**** Provided data ****
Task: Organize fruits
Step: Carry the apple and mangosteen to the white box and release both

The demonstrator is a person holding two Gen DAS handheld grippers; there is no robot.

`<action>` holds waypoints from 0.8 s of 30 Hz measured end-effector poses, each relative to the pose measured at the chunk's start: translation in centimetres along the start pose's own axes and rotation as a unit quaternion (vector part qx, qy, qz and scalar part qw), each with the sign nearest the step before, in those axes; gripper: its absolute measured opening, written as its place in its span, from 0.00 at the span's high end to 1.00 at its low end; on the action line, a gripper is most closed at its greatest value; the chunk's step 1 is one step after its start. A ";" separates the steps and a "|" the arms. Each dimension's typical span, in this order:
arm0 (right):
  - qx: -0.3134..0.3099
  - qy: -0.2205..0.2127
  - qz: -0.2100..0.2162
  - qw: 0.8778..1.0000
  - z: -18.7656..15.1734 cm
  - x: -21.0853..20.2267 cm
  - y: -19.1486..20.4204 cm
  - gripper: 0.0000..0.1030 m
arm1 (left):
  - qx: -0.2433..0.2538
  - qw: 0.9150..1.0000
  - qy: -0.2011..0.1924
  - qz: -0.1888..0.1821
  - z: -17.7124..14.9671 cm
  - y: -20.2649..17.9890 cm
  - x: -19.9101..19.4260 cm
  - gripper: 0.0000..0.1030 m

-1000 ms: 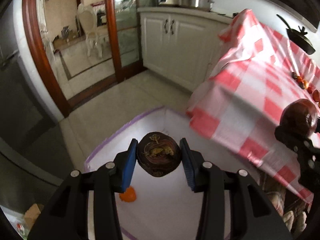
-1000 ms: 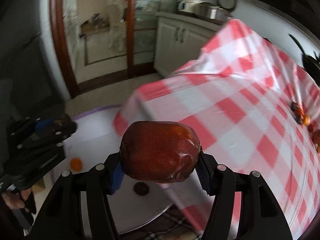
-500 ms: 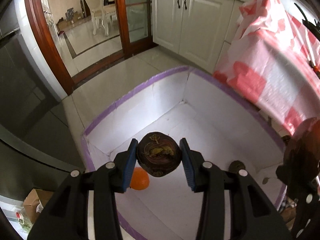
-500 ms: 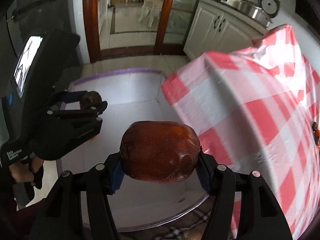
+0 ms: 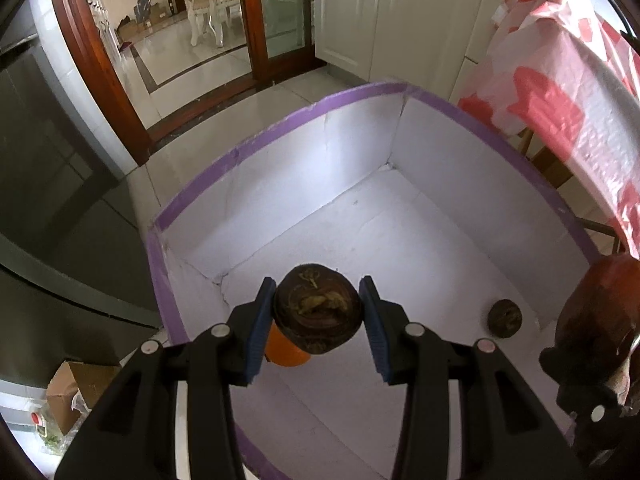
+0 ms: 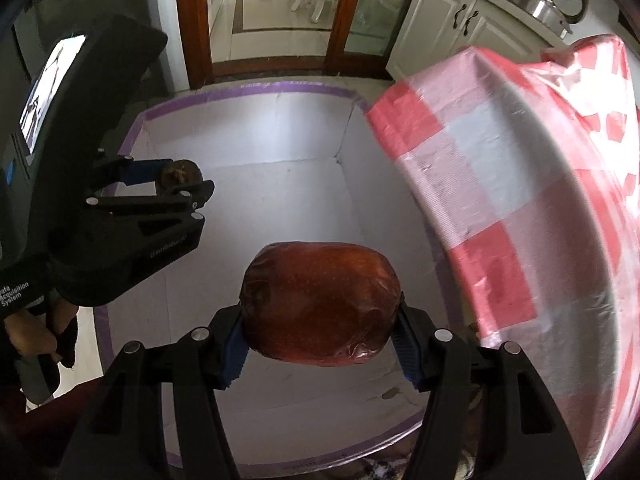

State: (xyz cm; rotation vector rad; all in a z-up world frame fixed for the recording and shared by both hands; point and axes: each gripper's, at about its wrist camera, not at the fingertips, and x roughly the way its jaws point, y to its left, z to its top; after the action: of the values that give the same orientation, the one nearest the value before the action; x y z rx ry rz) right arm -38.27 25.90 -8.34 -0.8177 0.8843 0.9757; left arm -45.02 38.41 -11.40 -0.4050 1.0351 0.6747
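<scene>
Left gripper [image 5: 318, 314] pinching round dark brown fruit [image 5: 318, 312] between blue pads, above white purple-rimmed box [image 5: 280, 128]; right gripper [image 6: 320, 340] clamped on large glossy red apple [image 6: 320, 304], likewise over box floor; 2 fruits below

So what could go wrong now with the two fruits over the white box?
1. The left gripper holds a dark passion fruit right above the orange fruit on the box floor; dropped there, it could bump or bruise it.
2. The right gripper holds a wrapped red apple; the shiny film looks slippery, so it might slip early.
3. The grippers are close together and could knock.
</scene>
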 end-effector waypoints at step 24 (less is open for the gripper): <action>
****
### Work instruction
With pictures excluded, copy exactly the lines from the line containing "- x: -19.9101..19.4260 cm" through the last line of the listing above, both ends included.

### Reply to the task
  - x: -19.9101..19.4260 cm
  - gripper: 0.0000..0.1030 m

-1000 ms: 
-1000 ms: 
-500 ms: 
-500 ms: 
+0 ms: 
+0 ms: 

State: (xyz cm; rotation vector rad; all in a z-up world frame fixed for the recording and shared by both hands; point and axes: each gripper's, at about its wrist camera, not at the fingertips, and x roughly the way its jaws point, y to its left, z to its top; after the action: of the values that give the same orientation, the one nearest the value before the action; x y z rx ry rz) right arm -38.27 25.90 -8.34 -0.8177 0.8843 0.9757; left arm -45.02 38.41 -11.40 -0.4050 1.0351 0.6747
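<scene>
Left gripper [image 5: 318, 314] pinching round dark brown fruit [image 5: 318, 312] between blue pads, above white purple-rimmed box [image 5: 280, 128]; right gripper [image 6: 320, 340] clamped on large glossy red apple [image 6: 320, 304], likewise over box floor; 2 fruits below

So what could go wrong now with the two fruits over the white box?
1. The left gripper holds a dark passion fruit right above the orange fruit on the box floor; dropped there, it could bump or bruise it.
2. The right gripper holds a wrapped red apple; the shiny film looks slippery, so it might slip early.
3. The grippers are close together and could knock.
</scene>
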 end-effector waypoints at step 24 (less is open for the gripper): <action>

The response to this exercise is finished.